__EXERCISE BRIEF__.
Print, in exact form, the lines below from the one containing "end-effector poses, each" through the one containing "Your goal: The", and omit all others.

__EXERCISE DATA__.
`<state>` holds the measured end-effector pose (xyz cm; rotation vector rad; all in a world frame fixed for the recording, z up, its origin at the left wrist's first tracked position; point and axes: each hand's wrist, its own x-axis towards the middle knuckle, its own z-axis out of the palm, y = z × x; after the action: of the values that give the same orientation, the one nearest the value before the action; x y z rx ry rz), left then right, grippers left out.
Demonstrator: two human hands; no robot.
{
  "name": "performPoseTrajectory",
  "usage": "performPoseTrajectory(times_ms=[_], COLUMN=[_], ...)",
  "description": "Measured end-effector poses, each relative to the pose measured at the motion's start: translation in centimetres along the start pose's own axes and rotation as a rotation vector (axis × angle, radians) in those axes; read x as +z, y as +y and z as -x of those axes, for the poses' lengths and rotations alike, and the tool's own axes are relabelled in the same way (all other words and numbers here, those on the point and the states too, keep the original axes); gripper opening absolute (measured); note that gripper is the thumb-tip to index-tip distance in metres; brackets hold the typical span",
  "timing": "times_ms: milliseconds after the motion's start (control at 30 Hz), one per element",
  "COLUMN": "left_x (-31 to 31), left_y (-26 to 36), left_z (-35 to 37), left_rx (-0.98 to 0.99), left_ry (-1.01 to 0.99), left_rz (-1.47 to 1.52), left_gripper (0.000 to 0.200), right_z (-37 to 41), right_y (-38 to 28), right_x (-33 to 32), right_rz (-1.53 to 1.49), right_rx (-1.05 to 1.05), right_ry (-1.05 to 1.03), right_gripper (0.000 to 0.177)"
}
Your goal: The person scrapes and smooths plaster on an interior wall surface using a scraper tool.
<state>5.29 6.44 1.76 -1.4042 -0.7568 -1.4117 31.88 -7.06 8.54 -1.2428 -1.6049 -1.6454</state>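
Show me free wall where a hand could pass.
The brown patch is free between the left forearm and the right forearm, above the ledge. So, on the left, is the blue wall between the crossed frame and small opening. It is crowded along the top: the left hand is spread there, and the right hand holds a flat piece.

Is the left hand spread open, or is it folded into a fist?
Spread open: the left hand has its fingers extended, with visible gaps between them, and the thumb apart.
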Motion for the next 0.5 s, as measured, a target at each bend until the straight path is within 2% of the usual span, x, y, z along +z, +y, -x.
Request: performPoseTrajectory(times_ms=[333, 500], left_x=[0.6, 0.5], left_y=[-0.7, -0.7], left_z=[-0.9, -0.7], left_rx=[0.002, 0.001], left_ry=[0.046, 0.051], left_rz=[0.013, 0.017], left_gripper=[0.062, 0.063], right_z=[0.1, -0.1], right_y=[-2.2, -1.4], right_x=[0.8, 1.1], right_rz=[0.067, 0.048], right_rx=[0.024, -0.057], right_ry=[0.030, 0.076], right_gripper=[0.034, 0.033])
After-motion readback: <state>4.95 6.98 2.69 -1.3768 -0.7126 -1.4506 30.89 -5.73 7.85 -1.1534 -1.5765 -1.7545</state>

__EXERCISE SOLUTION__.
  "description": "Measured end-effector poses, each relative to the pose measured at the motion's start: translation in centimetres along the start pose's own axes and rotation as a rotation vector (axis × angle, radians) in those axes; read x as +z, y as +y and z as -x of those axes, for the poses' lengths and rotations alike, and the tool's own axes are relabelled in the same way (all other words and numbers here, those on the point and the states too, keep the original axes); gripper opening absolute (measured); note that gripper is the thumb-tip to index-tip distance in metres; brackets hold the typical span",
  "timing": "times_ms: milliseconds after the motion's start (control at 30 Hz), one per element",
  "COLUMN": "left_x (-31 to 31), left_y (-26 to 36), left_z (-35 to 37), left_rx (-0.98 to 0.99), left_ry (-1.01 to 0.99), left_rz (-1.47 to 1.52), left_gripper (0.000 to 0.200), right_z (-37 to 41), right_y (-38 to 28), right_x (-33 to 32), right_rz (-1.53 to 1.49), right_rx (-1.05 to 1.05), right_ry (-1.05 to 1.03), right_gripper (0.000 to 0.177)"
}
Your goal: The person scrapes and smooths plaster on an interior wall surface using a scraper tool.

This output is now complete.